Генерал коммуны ; Садыя - Евгений Белянкин
Шрифт:
Интервал:
Закладка:
— А чего же? Конечно!
— Ну так вот. Письма смотрите, — и Хорька бросила на стол письма — от жены. Только от другой. И тоже — двое, один — дошкольный даже… И ни копейки! Жена так и пишет: «И хоть бы копейку от него!» Вот он какой, наш Ленька!
— Здорово! — произнес председатель и глухо добавил: — Ну вот видишь, а ты еще крутишь с ним…
— Крутила! — поправила Хорька. — Только я ту бабу не понимаю. На алименты не подает — боится, что ль… Вбила себе в дурацкую голову, что еще вернется он… Написала я ей: жена, мол, у него и дети. И пусть выбросит его из головы…
— Ну, а ты-то…
— Что я? Я — в поле ветер. Узнала, что подлец, туда ему и дорожка…
— Ох, Хорька, Хорька…
— Что Хорька! Он — начальник, к вам ближе. Вот и примите меры!
Хорька собралась было уходить, но Чернышев сказал: «Да погоди ты!» — и стал чуть слышно расспрашивать. Ушла Хорька минут через двадцать, небрежно бросив Кузьме: «Здрав, дя-а Кузьма…»
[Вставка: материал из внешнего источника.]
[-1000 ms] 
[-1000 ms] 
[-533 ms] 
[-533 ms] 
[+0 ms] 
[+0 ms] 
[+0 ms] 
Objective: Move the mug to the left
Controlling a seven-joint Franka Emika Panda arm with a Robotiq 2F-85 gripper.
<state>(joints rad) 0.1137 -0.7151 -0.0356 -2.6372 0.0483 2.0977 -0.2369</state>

Наконец-таки Кузьма вошел в кабинет.
— Ба, Староверов! — притворился, что рад, Чернышев. — А я, старина, что ни день, то вспоминаю тебя… Эх, говорю, поработал бы я нынче с Кузьмой Иванычем! Остроухов не плох. Прямо скажу: пошустрее, помоложе… Но он не ты! Нет, все же не ты! Садись, Кузьма Иванович, что привело?
Как ни привык Староверов к своему председателю, а не мог не усмехнуться. «Ну и дока! Политик!»
— А вот что привело, — сразу перешел он к делу. — Русаков, как ты, наверное, знаешь, работает у нас, в нашем колхозе. И им колхозники довольны. Это другое: хватит жить по Волновской указке. Сами хотим решать, кто нам нужен, а кто нет. Ведь записано это про нас. Новый закон! Так вот, Василий Иванович, ты должен возглавить все хлопоты по русаковскому делу.
От радостной возбужденности Чернышева не осталось и следа. Он сразу завял, сник и, зная из опыта прежних отношений со стариком, что тот не уйдет, пока не выскажет все, обреченно опустился в кресло, приготовив себя к трудной беседе.
— Надо будет, — продолжал Староверов, — созвать членов колхоза. Бояться здесь нечего. Тут ошибка… Пора, Василий Иванович, какую-нибудь одну линию вести. Довольно вилять. Человек он опытный, не глупый и колхозу больше, чем другие, нужен. Давай же действовать! Сейчас же!
Чернышев поморщился. Вот и всегда так этот Староверов. Потому и работать с ним было трудно, что слишком уж прям, слишком уж необтесан. Никогда он не знал, да и теперь не знает, что гибкий хлыст куда как крепче любой негнущейся палки.
— Ты кончил, Кузьма Иванович? — спросил он мягко, и услышав «да», заговорил о том, что думает так же, как и другие, как и Кузьма Староверов, и будет бороться за Русакова. Трудность вся в том, что Волнов опирается на прежние указания. Это его любимый козырь. А Русаков иногда этого не учитывает…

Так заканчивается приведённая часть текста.